With the rise of the Internet of Things (IoT), many sensors produce vast amounts of data. To reduce latency and bandwidth requirements, systems that process this data are typically geo-distributed, with processing occurring on the device, in a nearby edge device, in a regional edge cloud, and in a central cloud. This has led to the emergence of data processing platforms where multiple stakeholders contribute data or provide services that use the data. This involves collaboration across many parties: an infrastructure provider hosts the platform, different data owners contribute their data, and service providers develop and deploy services. For example, in an intelligent transport system, a road operator is an infrastructure provider that processes data from road users (data owners), used by service providers such as emergency services, mapping applications, or road maintenance. Similarly, an electricity grid operator (infrastructure provider) collects data from electricity meters installed in households and companies (data owners), which is processed by service providers such as governments, electricity producers, and electricity consumers.
In these scenarios, while the different parties benefit from the collaboration, in practice, they are often hindered by concerns about trust. The data owners want to keep control of where and by whom their data is used, requiring data confidentiality. The service providers want to ensure their computations run as specified, hence requiring code integrity, and may require their proprietary code (e.g., ML models) to be kept confidential, thus requiring code confidentiality. The infrastructure provider must ensure these guarantees to both parties.
A Trusted Execution Environment (TEE), such as Intel SGX, is a secure area of a processor in which code and data can be loaded. It guarantees confidentiality, i.e., that the code and data cannot be accessed from outside the TEE, and integrity, i.e., that the code is executed as specified. This is implemented in hardware and guaranteed by the hardware vendor. In this project, we will leverage TEEs to provide the required trust guarantees for a distributed data processing platform. Such an application would consist of TEEs running in various locations – edge, edge cloud, cloud – that each contain a part of a distributed stream processing platform (e.g., Apache Flink, Apache Spark).
In this project, you will explore and solve the challenges related to building such a system. We plan to adapt an existing distributed stream processing framework to run within TEEs across distributed nodes, including secure communication. We envision you will need to design a protocol that can convince a data owner that only pre-approved services can access their data. Moreover, it should remain possible to exploit typical features of stream processing platforms such as scalability (adding/removing nodes), failure recovery, and dynamic migration of workloads while maintaining the trust guarantees. This will lead to implementing a TEE-based “trusted orchestrator” such that (1) service providers can deploy and upgrade services, (2) the infrastructure provider can scale and adapt their nodes dynamically, and meanwhile (3) data owners can be certain their data remains confidential.

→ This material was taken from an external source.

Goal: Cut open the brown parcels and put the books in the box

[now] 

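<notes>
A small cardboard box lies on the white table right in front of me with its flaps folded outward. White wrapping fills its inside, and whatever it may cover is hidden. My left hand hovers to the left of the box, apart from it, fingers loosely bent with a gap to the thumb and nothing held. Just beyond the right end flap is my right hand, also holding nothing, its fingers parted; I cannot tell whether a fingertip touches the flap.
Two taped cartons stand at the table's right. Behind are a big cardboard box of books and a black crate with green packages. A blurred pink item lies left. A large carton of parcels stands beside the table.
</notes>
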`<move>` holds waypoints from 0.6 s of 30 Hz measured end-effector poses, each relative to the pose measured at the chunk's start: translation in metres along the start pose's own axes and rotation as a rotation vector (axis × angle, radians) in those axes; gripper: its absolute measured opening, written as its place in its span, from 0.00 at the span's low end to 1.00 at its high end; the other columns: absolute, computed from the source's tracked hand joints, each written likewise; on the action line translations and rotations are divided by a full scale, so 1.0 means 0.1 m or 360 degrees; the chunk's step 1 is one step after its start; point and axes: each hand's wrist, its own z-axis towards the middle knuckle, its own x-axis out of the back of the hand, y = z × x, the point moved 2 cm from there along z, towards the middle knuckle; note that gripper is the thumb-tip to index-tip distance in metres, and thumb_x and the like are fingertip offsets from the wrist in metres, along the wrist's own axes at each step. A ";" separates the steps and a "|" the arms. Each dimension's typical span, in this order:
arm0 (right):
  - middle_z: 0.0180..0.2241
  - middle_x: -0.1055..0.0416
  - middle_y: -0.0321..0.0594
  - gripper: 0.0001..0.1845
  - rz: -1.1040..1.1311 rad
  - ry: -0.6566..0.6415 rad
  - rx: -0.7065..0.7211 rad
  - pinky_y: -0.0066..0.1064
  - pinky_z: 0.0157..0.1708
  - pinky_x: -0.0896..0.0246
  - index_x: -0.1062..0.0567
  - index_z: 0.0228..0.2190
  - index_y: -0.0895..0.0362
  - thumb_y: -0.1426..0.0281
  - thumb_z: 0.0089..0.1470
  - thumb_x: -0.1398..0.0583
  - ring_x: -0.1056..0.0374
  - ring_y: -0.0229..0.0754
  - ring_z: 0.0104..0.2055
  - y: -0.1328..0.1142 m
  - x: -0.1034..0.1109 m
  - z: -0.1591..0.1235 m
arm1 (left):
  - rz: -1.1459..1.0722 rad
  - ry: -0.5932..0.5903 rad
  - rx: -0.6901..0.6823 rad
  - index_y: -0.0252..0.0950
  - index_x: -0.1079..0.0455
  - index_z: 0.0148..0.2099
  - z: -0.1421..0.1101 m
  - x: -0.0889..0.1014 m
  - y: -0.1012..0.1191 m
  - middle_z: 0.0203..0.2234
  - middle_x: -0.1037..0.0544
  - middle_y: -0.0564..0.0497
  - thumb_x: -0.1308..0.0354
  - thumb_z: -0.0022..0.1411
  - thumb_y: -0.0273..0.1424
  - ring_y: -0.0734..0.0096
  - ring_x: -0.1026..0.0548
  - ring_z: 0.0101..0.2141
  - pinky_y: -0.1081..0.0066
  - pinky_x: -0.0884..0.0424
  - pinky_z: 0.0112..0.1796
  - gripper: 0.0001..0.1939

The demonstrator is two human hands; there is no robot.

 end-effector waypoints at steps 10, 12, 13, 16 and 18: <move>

This project is at the intersection of research in confidential computing (using TEEs) and distributed computing (using stream processing frameworks). We welcome applicants with experience in either. During this internship, you will work closely with us and become familiarized with industrial applications of the research work. We attempt to find a fit such that this internship can become an integral part of your PhD (e.g., as an application case) and lead to a paper written in collaboration between you and us.
Duration: flexible, to be agreed (typically 3-4 months), starting time is flexible
Location: Antwerp (Belgium)
Student enrolled in, or with a, Ph.D. in Computer Science or Engineering. We are open to starting PhDs, students more advanced in their PhD, or post-docs. Experience related to either stream processing platforms (Apache Flink, Spark, Beam) or trustworthy computing (Intel SGX/TDX, ARM TrustZone, AMD SEV) is required. Previous (or pending) publications in related domains (confidential computing, distributed computing) are a strong plus. Programming skills in Python, JavaScript/TypeScript, or Java is a plus. Language skills: English You must relocate to Belgium for the duration of the internship. Hybrid work is possible. This is a paid internship. You will explore how TEEs can be used to provide confidentiality and integrity guarantees for distributed stream processing systems. You will design and implement a protocol or algorithm to provide these guarantees. You will implement a prototype on top of an existing stream processing platform. (This can be an open-source platform or our in-house platform.) You will implement benchmarks and evaluate your results. Ideally, this project leads to a publication at a top academic venue.